Thank you very much for your help! If you have any further idea for this, it would really help me a lot!


Solution

  • What is the real problem you want to solve?

    Is it that a UTF-8 encoded string occupies three bytes per character? If yes, switch to UTF-16. Otherwise don't blame UTF-8. (Explanation: UTF-8 is just an algorithm to convert a sequence of integers to a sequence of bytes. It has nothing to do with the grouping of characters in codepages. That in turn is what Unicode code points are for.)

    Is it that the Unicode code points are distributed over many "codepages" (where a "codepage" means a block of 256 adjacent Unicode code points)? If yes, invent a mapping from the Unicode code points (0x000000 - 0x10FFFF) to a smaller set of integers. In terms of memory this should cost no more than 4 bytes times the number of characters you really need. The lookup time would be approximately 24 memory accesses, 24 integer comparisons and 24 branch instructions. (In fact, this would be a binary search in a tree map.) And if that's too expensive you could use a mapping based on a hash table.

    Is it something else? Then please give us some examples, to better understand your problem.

    As far as I understand it you should probably write a small utility program that takes as input a set of Unicode code points that you want to use in your application and then generates The code and data for displaying texts. This raises the questions:

    1. Do you have to use a specific bitmap font format or will you write the displayText function yourself?
    2. Is there any reason against using Unicode for all strings and to convert them to your bitmap-optimized encoding just for the time when you render text? The encoding conversion would of course be internal to the displayText method and not visible to the normal application code.
    3. Just out of interest: Is the problem specific to a certain programming language or environment?

    Update:

    I am assuming that your main problem is some function like this:

    Rectangle position(int codepoint)
    

    If I had to do this, I would start by having one bitmap for each character. The bitmap's file name would be the codepoint, so that the "big picture" can be regenerated easily, just in case you find some more characters you need. The preparation consists of the following steps:

    1. Load all the bitmaps and determine their dimensions. The result of this step is a map from integers to (width, height) pairs.
    2. Compute a good layout for the character images in the big picture and remember where each character was placed. Save the big picture. Save the mapping from codepoints to (x, y, width, height) to another file. This can be a text file, or if you don't have disk space, a binary file. The details don't matter.
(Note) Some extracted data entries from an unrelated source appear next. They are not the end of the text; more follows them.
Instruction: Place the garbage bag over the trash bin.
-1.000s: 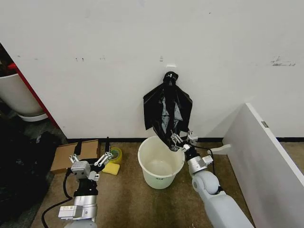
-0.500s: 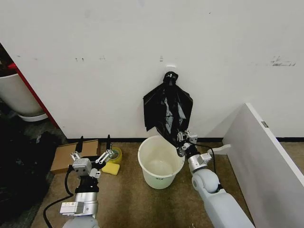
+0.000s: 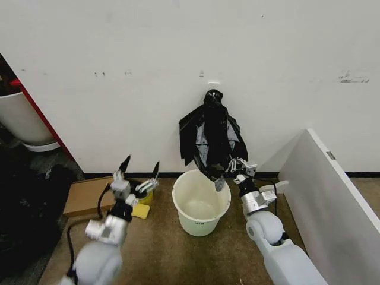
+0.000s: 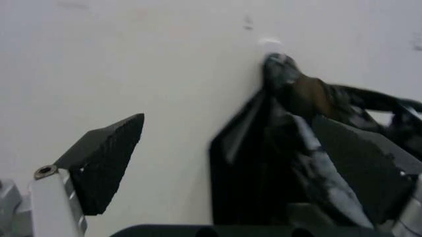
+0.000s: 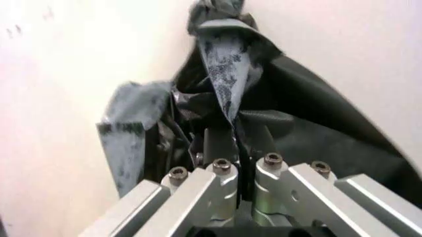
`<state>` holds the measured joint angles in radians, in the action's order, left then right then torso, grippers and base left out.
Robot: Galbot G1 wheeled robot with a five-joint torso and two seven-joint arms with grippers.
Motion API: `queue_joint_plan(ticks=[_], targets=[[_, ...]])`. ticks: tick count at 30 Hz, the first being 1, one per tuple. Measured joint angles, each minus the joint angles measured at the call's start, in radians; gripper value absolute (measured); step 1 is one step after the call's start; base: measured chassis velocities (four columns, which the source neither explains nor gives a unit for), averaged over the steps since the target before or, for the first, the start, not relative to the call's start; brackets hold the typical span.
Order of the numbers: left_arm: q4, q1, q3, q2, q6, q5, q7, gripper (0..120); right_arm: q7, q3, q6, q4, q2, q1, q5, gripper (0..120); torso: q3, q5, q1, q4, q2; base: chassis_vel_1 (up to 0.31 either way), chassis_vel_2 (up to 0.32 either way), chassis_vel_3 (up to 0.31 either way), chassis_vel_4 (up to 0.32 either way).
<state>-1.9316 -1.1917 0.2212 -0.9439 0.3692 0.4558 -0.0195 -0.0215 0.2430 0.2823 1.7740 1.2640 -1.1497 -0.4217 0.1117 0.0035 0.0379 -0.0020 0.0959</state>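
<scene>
A: Starting at the left of the head view, what is there?

B: A flat brown cardboard box (image 3: pixel 89 193) lies on the floor by the wall, with a yellow roll of tape (image 3: pixel 146 192) and a yellow sponge (image 3: pixel 140 210) beside it. The left gripper (image 3: pixel 140 170) is raised above them, its two dark fingers spread wide apart with nothing between them. In its wrist view the left gripper (image 4: pixel 244 163) points toward the hanging bag.

A: And the middle?

B: The round cream-white plastic trash bin (image 3: pixel 201 203) stands upright on the floor near the wall. Above it, the thin, glossy black plastic garbage bag (image 3: pixel 209 139) hangs from a small white hook (image 3: pixel 213 85) on the white wall (image 3: pixel 119 77), its lower tip dangling over the bin's back rim.

A: Where is the bag relative to the right claw?

B: The right gripper (image 3: pixel 228 171) is at the bag's lower edge, just above the bin's right rim. The wrist view shows the right gripper (image 5: pixel 236 143) pinched closed on a fold of the garbage bag (image 5: pixel 224 74), the rest of the plastic spreading above it toward the hook.

A: Further right?

B: A white slanted panel (image 3: pixel 332 190) stands there.
</scene>
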Motion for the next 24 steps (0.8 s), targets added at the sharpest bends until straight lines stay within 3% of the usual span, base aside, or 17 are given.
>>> queue_joint_plan(ticks=[3, 6, 15, 22, 24], targets=[[0.089, 0.177, -0.139, 0.007, -0.016, 0.063, 0.034, 100, -0.021, -0.001, 0.011, 0.002, 0.014, -0.001, -0.012, 0, 0.000, 0.0002, 0.000, -0.0007, 0.000, 0.000, 0.000, 0.000, 0.000], [0.145, 0.267, -0.227, -0.014, -0.039, 0.111, 0.058, 100, -0.030, 0.000, 0.014, 0.002, 0.023, 0.001, -0.015, 0, 0.000, 0.0000, 0.000, -0.0007, 0.000, 0.000, 0.000, 0.000, 0.000], [0.287, 0.360, -0.319, -0.122, -0.102, 0.121, 0.035, 100, -0.042, 0.005, 0.018, -0.002, 0.032, 0.004, -0.016, 0, 0.000, 0.0002, 0.000, -0.0003, 0.000, 0.000, 0.000, 0.000, 0.000], [0.352, 0.392, -0.357, -0.156, -0.087, 0.031, 0.056, 100, -0.047, 0.003, 0.018, -0.007, 0.036, 0.010, -0.014, 0, 0.000, 0.0001, 0.000, -0.0003, 0.000, 0.000, 0.000, 0.000, 0.000], [0.368, 0.402, -0.360, -0.156, -0.065, -0.017, 0.069, 94, -0.050, 0.000, 0.018, -0.008, 0.042, 0.014, -0.013, 0, 0.000, 0.0002, 0.000, -0.0002, 0.000, 0.000, 0.000, 0.000, 0.000]])
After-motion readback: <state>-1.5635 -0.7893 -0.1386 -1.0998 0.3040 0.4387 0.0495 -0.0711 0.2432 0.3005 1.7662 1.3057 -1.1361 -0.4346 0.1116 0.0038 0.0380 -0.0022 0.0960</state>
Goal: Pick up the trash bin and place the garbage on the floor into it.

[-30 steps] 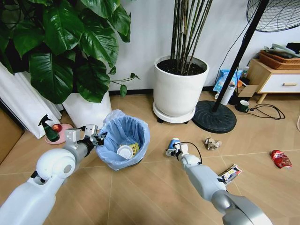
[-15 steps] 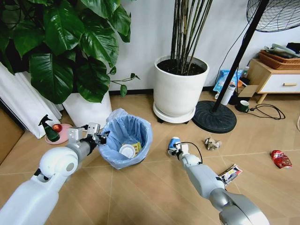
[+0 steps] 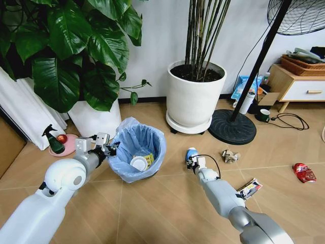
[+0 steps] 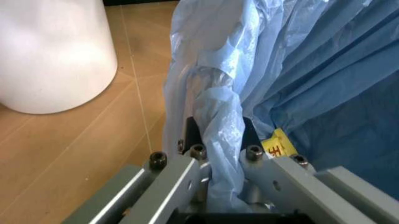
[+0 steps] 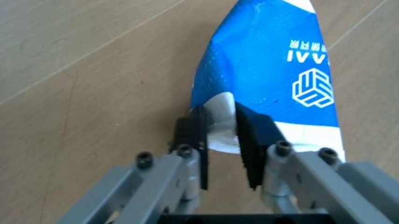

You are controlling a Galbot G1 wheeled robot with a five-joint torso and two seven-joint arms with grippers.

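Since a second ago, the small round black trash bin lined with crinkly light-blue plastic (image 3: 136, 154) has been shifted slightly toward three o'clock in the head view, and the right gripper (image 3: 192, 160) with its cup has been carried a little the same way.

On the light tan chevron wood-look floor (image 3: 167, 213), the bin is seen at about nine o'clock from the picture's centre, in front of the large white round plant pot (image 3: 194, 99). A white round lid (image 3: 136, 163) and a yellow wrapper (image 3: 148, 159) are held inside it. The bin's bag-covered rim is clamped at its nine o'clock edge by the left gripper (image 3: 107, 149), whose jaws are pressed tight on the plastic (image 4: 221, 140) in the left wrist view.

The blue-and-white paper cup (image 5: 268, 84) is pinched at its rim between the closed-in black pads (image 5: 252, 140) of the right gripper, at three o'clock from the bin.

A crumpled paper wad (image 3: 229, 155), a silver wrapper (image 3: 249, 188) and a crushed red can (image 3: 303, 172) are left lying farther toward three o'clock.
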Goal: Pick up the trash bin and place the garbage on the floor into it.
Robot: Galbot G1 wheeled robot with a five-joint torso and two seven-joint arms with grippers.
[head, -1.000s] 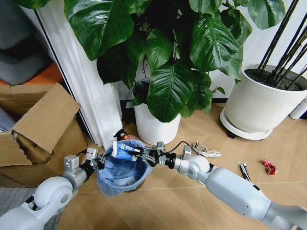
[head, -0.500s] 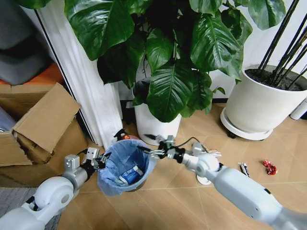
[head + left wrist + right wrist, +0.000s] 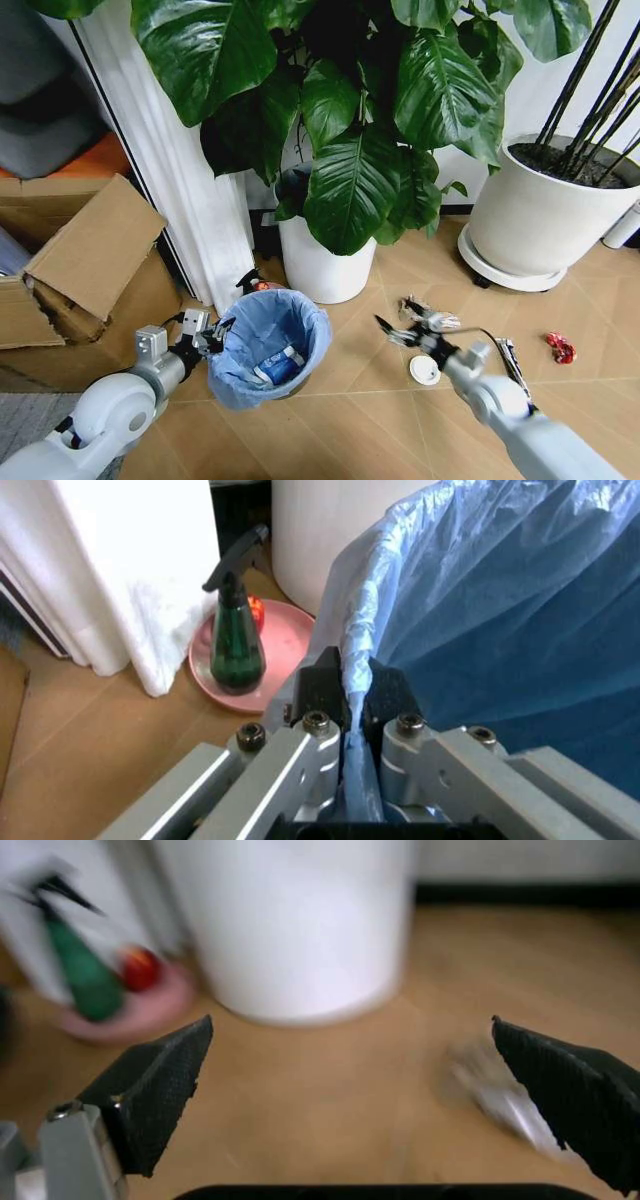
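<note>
Head view: the trash bin (image 3: 268, 348) is held at its rim by the left gripper (image 3: 208, 335), low over the floor (image 3: 370, 420), with a blue-white wrapper (image 3: 278, 364) inside. The right gripper (image 3: 392, 332) is spread empty near a crumpled tissue (image 3: 428, 318), a white disc (image 3: 424, 371) and a red wrapper (image 3: 561, 347).

Left wrist view: the fingers are clamped on the bag's folded edge (image 3: 352, 694); since thin plastic may be all that is pinched, the bin could slip.

Right wrist view: the jaws are wide apart; the tissue (image 3: 500, 1099) is seen off-centre, so a miss is possible.

Wrapper (image 3: 277, 365) in trash bin (image 3: 236, 382), tissues (image 3: 432, 318) right
</note>
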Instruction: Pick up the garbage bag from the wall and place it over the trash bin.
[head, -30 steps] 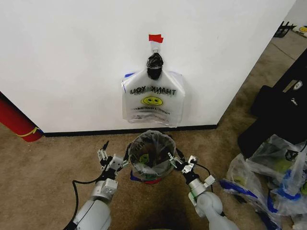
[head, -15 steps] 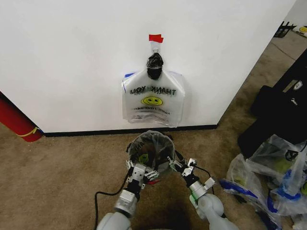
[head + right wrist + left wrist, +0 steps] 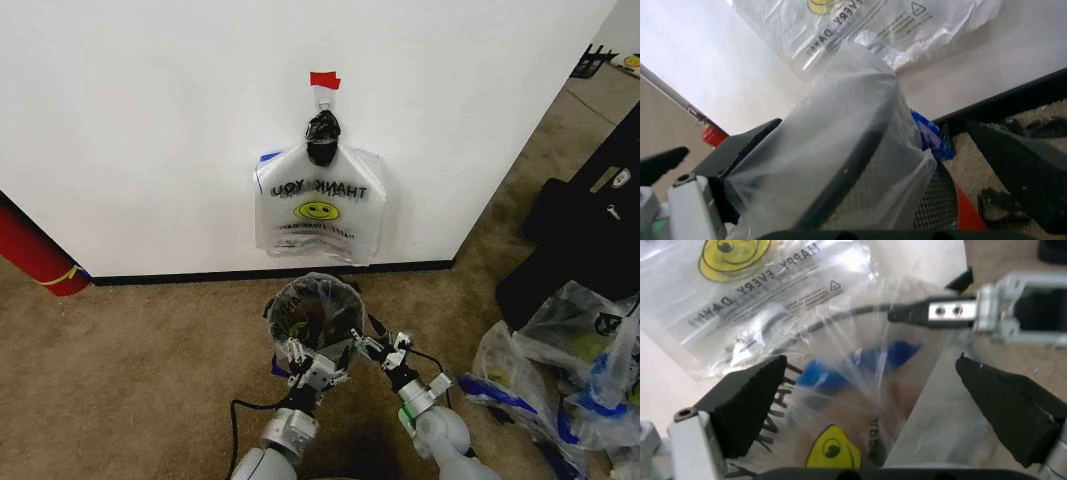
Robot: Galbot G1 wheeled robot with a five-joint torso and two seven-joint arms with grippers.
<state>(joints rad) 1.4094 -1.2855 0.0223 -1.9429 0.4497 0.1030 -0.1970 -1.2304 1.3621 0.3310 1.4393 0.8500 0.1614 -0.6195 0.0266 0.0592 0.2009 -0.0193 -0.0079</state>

    The displayText function would then work as follows:

    void displayText(int x, int y, String s) {
      for (char c : s.toCharArray()) { // TODO: handle code points correctly
        int codepoint = c;
        Rectangle position = positions.get(codepoint);
        if (position != null) {
          // draw bitmap
          x += position.width;
        }
      }
    }
    
    Map<Integer, Rectangle> positions = loadPositionsFromFile();
    

    Now the only problem that is left is how this map can be represented in memory using as little memory as possible, and still be fast enough. That, of course, depends on your programming language.

    The in-memory representation could be a few arrays that contain x, y, width, height. For each element, a 16 bit integer should be enough. And probably you only need 8 bits for width and height anyway. Another array would then map the codepoint to the index into positionData (or some special value if the codepoint is not available). This would be an array of 20000 16 bit integers, so in summary you have:

    • 2000 * (2 + 2 + 1 + 1) = 12000 bytes for positionX, positionY, positionWidth and positionHeight
    • 20000 * 2 = 40000 bytes for codepointToIndexInPositionArrays, if you use an array instead of a map.

    Compared to the size of the bitmap itself, this should be small enough. And since the arrays don't change they can be in read-only memory.